Sunday, January 23, 2011

The 4% Rule for Retirement



How Much Money Should You Withdraw From Your Retirement Funds?

When you retire, presumably in your 60's, you may have Social Security to rely on (hopefully) and your savings.  Perhaps a lucky few will have a defined pension - but those folks are few and far between.

But the question remains, for most retirees, how much money should you withdraw from your retirement account, without running it dry too fast?

Traditionally, most financial advisers have relied upon the 4% rule - withdraw no more than 4% of the initial balance of your account every year:

The way the 4% rule works is that you start by taking 4% out of your portfolio in the first year – this includes dividends, interest, withdrawals. The next year you take out the same figure you took out the first year plus inflation. So if you start by taking $40,000 out and then inflation is 3% then the second year you take out $40,000 + 3% ($1200) = $41,200. Every year after that you adjust the previous year’s withdrawal amount by the inflation rate.

Some folks have criticized this rule as too outmoded or inflexible.   Specifically, some believe that such a plan could end up with a retiree spending too much money too quickly, and end up broke in their waning years.

Frankly, this is a tough nut to crack, as predicting how much you should spend is tough.

Ideally, you should spend your last penny as you take your last breath (screw heirs!) and thus optimize the enjoyment of your income and investments.  But since we can't predict with certainty our life expectancy, this makes the equation impossible to solve, as the one variable (life expectancy) is undefined.

One way around this might be a life annuity, which is why these investment vehicles are becoming popular among people without defined-pension benefits.  But as an investment vehicle, annuities do have some pitfalls as well.  Putting all your money into an annuity, life or otherwise, is probably not a good idea.

Note also, when we talk about the 4% rule, we are not referring to the mandatory minimum withdrawal required for 401(k) and IRA plans.  In order to insure that some taxes are paid on these plans, you do have to withdraw a certain amount every year, once you retire. However, there is no requirement that you spend this money, of course.

And of course, if you have enough money socked away in retirement funds, it is possible this will never be an issue - you can live off the interest or earnings, if you have enough cash, and never touch your principle.  Your heirs will love you for it as well.

On the other hand, if you end up going into assisted living later on in life, most of that money will be sucked up by those expenses.  Many folks play games in this regard, trying to foist off assets to children and other relatives, so as to appear "poor" and thus qualify for Medicaid, to pay for nursing home care.  And in a way, it is one of those middle-class cheating games that many Americans play - people who can "afford" the cost of care, but would rather get someone else to pay for it, so they can leave some dynastic wealth to their children.  And of course, the children, recipients of such largess, will complain about their increased taxes used to pay for all those "other people" on Medicaid.

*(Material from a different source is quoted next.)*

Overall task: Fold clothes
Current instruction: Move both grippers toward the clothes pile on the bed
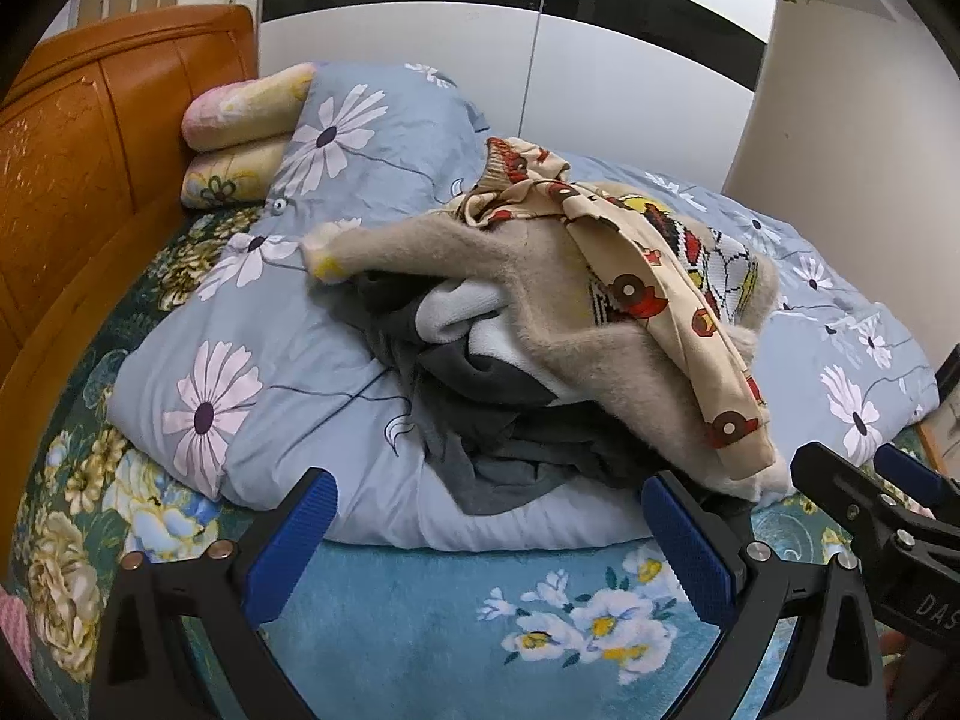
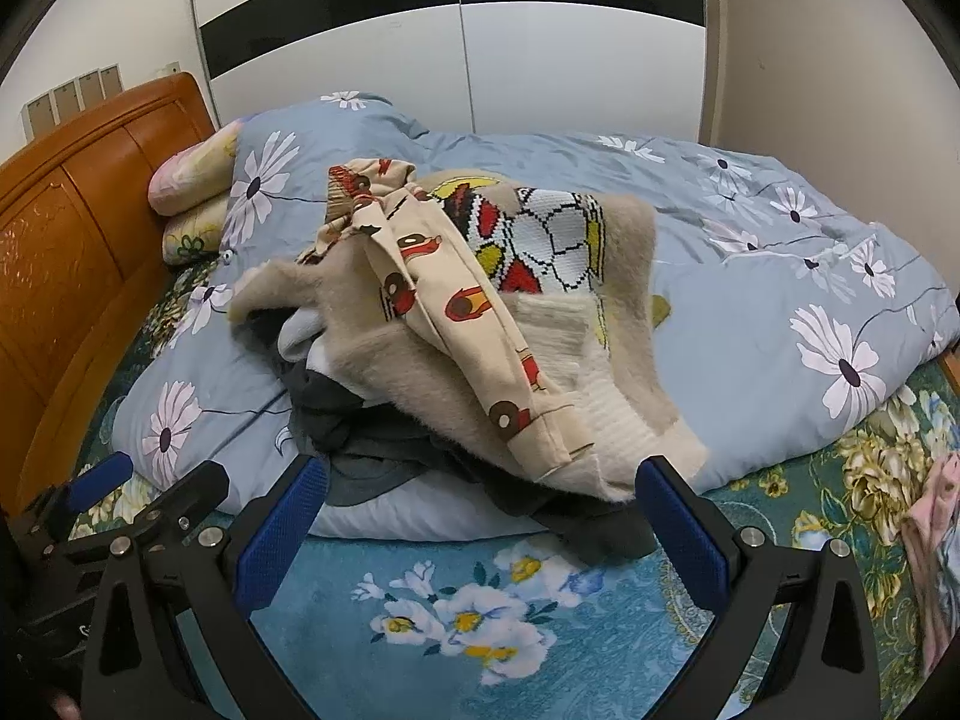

But getting back to personal finances, how much should you take out every year, and moreover, how much will you need to retire in the first place?

If we assume that a retirement portfolio contains $500,000 in investments, balanced between stocks, bonds, and CDs, etc. in a manner than balances risk and security based on age, let's assume a rate of return starting perhaps at 10% per year at age 65 and then declining by 0.5% every year, as investments are rebalanced away from income and risk and toward security.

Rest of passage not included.